WHAT NEEDS TO BE DONE –
Set every record down again, exactly and completely.

RECORDS SHOWN below:

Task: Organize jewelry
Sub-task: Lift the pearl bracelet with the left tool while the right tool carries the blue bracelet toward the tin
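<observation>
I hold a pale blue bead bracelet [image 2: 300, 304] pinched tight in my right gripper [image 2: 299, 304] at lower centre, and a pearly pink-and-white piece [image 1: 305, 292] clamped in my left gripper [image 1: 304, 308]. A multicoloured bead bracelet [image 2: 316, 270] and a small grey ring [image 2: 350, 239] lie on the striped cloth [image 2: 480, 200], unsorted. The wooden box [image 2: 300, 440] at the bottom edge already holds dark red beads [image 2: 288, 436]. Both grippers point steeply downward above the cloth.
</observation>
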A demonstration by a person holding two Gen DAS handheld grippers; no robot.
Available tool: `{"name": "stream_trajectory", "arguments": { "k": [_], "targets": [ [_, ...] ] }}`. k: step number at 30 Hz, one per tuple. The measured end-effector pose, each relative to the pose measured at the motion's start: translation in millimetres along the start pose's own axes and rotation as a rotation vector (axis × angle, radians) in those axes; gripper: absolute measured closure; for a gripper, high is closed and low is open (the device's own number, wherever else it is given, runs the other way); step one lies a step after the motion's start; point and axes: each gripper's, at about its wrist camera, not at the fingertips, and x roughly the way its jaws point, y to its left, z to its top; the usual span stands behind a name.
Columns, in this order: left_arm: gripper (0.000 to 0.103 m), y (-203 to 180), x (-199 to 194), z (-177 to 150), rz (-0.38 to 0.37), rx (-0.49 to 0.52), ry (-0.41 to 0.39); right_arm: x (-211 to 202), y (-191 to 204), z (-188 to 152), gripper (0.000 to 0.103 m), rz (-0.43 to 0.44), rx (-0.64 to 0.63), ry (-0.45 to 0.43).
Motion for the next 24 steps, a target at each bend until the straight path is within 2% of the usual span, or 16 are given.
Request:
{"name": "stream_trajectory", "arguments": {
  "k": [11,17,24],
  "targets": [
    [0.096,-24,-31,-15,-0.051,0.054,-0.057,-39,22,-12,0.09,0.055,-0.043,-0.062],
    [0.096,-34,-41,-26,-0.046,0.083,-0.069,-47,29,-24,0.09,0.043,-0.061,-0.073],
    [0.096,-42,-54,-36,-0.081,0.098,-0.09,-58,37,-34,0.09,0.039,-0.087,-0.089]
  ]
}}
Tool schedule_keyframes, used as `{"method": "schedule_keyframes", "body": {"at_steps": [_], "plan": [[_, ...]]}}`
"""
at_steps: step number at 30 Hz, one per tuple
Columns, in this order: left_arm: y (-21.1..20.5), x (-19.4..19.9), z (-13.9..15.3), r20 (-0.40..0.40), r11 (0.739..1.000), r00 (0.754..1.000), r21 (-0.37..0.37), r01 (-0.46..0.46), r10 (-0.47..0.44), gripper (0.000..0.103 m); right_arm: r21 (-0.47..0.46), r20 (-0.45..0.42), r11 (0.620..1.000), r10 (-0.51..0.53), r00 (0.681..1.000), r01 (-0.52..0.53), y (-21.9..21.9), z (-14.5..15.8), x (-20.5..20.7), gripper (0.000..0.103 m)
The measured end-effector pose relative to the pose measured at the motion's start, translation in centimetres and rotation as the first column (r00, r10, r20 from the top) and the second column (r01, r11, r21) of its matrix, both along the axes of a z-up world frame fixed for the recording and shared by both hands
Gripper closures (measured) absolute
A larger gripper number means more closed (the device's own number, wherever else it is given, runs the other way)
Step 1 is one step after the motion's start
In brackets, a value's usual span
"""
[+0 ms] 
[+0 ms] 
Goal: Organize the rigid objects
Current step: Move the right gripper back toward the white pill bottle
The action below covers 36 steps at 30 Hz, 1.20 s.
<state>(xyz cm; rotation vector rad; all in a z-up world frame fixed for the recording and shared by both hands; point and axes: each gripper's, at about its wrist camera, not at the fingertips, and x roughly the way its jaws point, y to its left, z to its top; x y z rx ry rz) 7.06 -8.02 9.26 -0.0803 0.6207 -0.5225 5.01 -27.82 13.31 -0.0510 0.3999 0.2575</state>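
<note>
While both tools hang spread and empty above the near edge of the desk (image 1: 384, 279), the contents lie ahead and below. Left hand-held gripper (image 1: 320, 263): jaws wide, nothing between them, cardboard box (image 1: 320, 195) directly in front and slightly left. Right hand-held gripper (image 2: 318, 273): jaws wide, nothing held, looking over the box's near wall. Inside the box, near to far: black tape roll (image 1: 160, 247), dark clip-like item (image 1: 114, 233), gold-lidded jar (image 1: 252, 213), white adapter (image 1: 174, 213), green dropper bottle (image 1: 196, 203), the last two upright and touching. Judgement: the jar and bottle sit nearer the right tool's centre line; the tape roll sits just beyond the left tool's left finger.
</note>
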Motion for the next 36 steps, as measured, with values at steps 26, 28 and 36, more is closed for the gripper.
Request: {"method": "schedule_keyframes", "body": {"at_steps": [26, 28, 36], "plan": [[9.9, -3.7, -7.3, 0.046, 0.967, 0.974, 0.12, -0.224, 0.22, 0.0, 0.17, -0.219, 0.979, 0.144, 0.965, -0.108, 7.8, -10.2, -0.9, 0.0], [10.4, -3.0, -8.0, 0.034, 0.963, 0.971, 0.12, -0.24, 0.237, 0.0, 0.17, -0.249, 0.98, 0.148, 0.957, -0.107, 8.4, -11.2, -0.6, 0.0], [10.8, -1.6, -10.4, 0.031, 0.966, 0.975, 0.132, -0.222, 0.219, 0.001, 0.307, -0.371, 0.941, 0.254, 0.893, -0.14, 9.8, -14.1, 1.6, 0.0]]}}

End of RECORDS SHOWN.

ANSWER SPACE –
Task: Organize jewelry
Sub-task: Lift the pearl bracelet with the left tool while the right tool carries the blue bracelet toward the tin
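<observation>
I hold a pale blue bead bracelet [image 2: 300, 304] pinched tight in my right gripper [image 2: 299, 304] at lower centre, and a pearly pink-and-white piece [image 1: 305, 292] clamped in my left gripper [image 1: 304, 308]. A multicoloured bead bracelet [image 2: 316, 270] and a small grey ring [image 2: 350, 239] lie on the striped cloth [image 2: 480, 200], unsorted. The wooden box [image 2: 300, 440] at the bottom edge already holds dark red beads [image 2: 288, 436]. Both grippers point steeply downward above the cloth.
</observation>
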A demonstration by a person holding two Gen DAS handheld grippers; no robot.
Available tool: `{"name": "stream_trajectory", "arguments": { "k": [_], "targets": [ [_, ...] ] }}`. k: step number at 30 Hz, one per tuple. The measured end-effector pose, each relative to the pose measured at the motion's start: translation in millimetres along the start pose's own axes and rotation as a rotation vector (axis × angle, radians) in those axes; gripper: absolute measured closure; for a gripper, high is closed and low is open (the device's own number, wherever else it is given, runs the other way); step one lies a step after the motion's start; point and axes: each gripper's, at about its wrist camera, not at the fingertips, and x roughly the way its jaws point, y to its left, z to its top; the usual span stands behind a name.
Columns, in this order: left_arm: gripper (0.000 to 0.103 m), y (-203 to 180), x (-199 to 194), z (-177 to 150), rz (-0.38 to 0.37), rx (-0.49 to 0.52), ry (-0.41 to 0.39); right_arm: x (-211 to 202), y (-191 to 204), z (-188 to 152), gripper (0.000 to 0.103 m), rz (-0.43 to 0.44), rx (-0.64 to 0.63), ry (-0.45 to 0.43).
Motion for the next 24 steps, a target at each bend until the straight path is within 2% of the usual span, or 16 are given.
Request:
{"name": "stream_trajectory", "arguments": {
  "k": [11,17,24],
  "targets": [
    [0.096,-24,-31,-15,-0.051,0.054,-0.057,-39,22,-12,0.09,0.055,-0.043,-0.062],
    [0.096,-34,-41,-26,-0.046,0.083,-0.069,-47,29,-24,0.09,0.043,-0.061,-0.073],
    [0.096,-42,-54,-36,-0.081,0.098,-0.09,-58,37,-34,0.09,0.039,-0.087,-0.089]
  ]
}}
Tool schedule_keyframes, used as `{"method": "schedule_keyframes", "body": {"at_steps": [_], "plan": [[_, ...]]}}`
"""
at_steps: step number at 30 Hz, one per tuple
Columns, in this order: left_arm: y (-21.1..20.5), x (-19.4..19.9), z (-13.9..15.3), r20 (-0.40..0.40), r11 (0.739..1.000), r00 (0.754..1.000), r21 (-0.37..0.37), r01 (-0.46..0.46), r10 (-0.47..0.44), gripper (0.000..0.103 m); right_arm: r21 (-0.47..0.46), r20 (-0.45..0.42), r11 (0.620..1.000), r10 (-0.51..0.53), r00 (0.681..1.000), r01 (-0.52..0.53), y (-21.9..21.9), z (-14.5..15.8), x (-20.5..20.7), gripper (0.000..0.103 m)
The measured end-effector pose relative to the pose measured at the motion's start, translation in centimetres and rotation as the first column (r00, r10, r20 from the top) and the second column (r01, r11, r21) of its matrix, both along the axes of a z-up world frame fixed for the recording and shared by both hands
Gripper closures (measured) absolute
A larger gripper number means more closed (the device's own number, wherever else it is given, runs the other way)
Step 1 is one step after the motion's start
In brackets, a value's usual span
"""
[+0 ms] 
[+0 ms] 
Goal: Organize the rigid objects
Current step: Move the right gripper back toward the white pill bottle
The action below covers 36 steps at 30 Hz, 1.20 s.
<state>(xyz cm; rotation vector rad; all in a z-up world frame fixed for the recording and shared by both hands; point and axes: each gripper's, at about its wrist camera, not at the fingertips, and x roughly the way its jaws point, y to its left, z to its top; x y z rx ry rz) 7.06 -8.02 9.26 -0.0803 0.6207 -0.5225 5.01 -27.82 13.31 -0.0510 0.3999 0.2575</state>
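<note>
While both tools hang spread and empty above the near edge of the desk (image 1: 384, 279), the contents lie ahead and below. Left hand-held gripper (image 1: 320, 263): jaws wide, nothing between them, cardboard box (image 1: 320, 195) directly in front and slightly left. Right hand-held gripper (image 2: 318, 273): jaws wide, nothing held, looking over the box's near wall. Inside the box, near to far: black tape roll (image 1: 160, 247), dark clip-like item (image 1: 114, 233), gold-lidded jar (image 1: 252, 213), white adapter (image 1: 174, 213), green dropper bottle (image 1: 196, 203), the last two upright and touching. Judgement: the jar and bottle sit nearer the right tool's centre line; the tape roll sits just beyond the left tool's left finger.
</note>
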Motion for the next 36 steps, as measured, with values at steps 26, 28 and 36, more is closed for the gripper.
Request: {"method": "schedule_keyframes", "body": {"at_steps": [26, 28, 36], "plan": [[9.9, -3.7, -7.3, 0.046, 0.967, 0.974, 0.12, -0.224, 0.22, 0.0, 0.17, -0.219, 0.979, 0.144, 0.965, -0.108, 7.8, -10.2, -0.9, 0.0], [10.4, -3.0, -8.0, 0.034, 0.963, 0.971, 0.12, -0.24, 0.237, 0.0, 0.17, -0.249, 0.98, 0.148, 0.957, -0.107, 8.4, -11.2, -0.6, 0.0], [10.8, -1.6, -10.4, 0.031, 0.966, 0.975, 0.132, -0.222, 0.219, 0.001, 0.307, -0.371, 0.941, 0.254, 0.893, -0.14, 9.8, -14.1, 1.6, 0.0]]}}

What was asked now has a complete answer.